● **REQUIRED WORK**: Please restate, word for word, the lines below that begin at the one with "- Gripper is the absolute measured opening" and end at the one with "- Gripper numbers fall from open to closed". Leave out all other lines.

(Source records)
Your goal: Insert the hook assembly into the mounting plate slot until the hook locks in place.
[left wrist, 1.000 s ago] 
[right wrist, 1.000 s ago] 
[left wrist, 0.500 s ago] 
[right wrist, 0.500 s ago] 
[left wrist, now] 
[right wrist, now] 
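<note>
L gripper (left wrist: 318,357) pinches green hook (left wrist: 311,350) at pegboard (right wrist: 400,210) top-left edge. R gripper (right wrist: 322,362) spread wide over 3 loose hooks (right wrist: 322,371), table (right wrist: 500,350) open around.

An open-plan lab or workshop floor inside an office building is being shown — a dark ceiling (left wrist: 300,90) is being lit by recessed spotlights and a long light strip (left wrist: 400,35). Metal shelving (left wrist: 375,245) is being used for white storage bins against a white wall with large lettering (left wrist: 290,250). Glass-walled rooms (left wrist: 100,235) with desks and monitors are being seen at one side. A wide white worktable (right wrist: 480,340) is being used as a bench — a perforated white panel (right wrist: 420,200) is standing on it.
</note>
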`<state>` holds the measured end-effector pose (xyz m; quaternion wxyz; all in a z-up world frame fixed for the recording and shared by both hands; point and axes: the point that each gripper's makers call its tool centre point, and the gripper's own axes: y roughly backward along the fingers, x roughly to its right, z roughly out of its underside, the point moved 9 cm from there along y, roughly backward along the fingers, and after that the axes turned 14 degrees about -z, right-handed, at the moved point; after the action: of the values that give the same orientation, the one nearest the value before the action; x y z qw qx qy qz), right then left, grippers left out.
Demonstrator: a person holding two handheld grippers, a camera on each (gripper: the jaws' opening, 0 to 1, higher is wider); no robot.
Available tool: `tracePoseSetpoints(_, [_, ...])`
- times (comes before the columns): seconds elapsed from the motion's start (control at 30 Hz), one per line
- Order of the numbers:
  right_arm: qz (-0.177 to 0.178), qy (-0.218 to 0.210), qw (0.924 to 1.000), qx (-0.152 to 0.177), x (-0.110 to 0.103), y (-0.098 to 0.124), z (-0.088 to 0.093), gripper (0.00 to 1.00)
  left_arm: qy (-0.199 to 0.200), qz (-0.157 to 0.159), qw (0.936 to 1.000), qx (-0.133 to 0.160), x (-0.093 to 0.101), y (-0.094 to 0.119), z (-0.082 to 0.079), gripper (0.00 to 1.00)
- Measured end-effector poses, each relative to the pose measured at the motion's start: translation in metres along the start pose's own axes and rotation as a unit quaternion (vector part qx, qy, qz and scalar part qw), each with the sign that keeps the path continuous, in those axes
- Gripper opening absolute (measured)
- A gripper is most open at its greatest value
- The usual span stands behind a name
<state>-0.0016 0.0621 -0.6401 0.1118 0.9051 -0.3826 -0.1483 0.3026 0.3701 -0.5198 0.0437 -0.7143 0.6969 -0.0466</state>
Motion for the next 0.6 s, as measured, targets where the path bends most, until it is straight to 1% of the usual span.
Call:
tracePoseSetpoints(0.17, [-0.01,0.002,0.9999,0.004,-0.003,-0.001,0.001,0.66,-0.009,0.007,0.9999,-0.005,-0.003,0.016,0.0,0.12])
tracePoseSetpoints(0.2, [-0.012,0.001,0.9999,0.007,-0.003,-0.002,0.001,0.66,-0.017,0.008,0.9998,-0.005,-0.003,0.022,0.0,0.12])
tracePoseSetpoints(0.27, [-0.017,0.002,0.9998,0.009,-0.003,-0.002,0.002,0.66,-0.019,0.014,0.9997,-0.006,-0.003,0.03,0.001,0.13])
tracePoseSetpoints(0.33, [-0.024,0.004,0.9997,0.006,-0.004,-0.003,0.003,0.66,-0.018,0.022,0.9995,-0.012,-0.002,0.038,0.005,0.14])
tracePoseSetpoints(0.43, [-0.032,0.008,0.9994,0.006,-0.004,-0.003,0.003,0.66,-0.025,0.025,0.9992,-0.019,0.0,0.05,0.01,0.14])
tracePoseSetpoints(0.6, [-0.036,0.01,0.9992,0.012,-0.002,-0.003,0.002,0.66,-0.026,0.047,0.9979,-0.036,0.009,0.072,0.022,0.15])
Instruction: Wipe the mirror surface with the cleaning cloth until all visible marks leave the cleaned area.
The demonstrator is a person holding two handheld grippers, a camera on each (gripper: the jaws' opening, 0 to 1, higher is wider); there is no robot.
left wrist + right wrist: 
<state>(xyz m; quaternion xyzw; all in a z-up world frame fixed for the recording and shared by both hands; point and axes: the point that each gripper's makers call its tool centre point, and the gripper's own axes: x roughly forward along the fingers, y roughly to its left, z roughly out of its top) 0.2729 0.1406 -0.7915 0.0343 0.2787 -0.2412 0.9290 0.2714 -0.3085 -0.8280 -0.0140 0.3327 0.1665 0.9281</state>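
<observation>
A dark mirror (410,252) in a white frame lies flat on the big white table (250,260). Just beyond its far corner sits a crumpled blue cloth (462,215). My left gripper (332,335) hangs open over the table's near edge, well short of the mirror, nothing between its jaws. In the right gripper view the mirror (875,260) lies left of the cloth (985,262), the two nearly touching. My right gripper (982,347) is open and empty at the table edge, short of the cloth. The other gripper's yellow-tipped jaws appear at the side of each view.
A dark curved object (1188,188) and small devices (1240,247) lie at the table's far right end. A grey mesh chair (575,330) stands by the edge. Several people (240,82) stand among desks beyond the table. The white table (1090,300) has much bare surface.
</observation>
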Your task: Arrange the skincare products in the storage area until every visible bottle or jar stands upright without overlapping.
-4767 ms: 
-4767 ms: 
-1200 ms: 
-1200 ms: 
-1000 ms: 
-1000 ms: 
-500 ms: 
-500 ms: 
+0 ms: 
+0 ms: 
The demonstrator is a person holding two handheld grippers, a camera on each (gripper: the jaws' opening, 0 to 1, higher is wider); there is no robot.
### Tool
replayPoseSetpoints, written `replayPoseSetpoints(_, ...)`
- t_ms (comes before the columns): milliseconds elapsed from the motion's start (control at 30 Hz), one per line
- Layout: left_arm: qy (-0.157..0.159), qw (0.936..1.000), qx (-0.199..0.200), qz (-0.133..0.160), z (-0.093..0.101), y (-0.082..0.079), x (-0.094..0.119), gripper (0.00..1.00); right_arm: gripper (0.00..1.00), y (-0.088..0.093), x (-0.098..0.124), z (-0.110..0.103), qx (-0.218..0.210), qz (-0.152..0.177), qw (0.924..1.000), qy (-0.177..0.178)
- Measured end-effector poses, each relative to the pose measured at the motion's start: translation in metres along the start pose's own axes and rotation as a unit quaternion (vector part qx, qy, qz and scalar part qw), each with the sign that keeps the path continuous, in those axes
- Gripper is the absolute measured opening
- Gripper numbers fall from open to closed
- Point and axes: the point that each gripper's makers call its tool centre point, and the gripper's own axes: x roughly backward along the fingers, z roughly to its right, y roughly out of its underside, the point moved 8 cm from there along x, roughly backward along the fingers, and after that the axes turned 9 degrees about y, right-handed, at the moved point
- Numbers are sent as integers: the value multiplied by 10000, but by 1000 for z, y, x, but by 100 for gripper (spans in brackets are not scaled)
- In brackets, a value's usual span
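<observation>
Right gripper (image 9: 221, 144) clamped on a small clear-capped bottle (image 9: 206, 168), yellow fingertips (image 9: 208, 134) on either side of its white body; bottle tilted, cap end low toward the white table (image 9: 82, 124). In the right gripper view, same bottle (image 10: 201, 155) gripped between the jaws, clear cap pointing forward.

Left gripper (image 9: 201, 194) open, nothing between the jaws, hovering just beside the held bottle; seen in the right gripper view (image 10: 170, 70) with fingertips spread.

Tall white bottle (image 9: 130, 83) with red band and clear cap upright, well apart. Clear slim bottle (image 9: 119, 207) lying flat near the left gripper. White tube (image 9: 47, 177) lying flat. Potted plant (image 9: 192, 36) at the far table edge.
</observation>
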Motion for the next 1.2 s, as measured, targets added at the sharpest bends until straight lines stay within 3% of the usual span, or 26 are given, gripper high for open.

● **SOLUTION TO THE EXERCISE**:
- Gripper is the absolute measured opening
- Gripper numbers fall from open to closed

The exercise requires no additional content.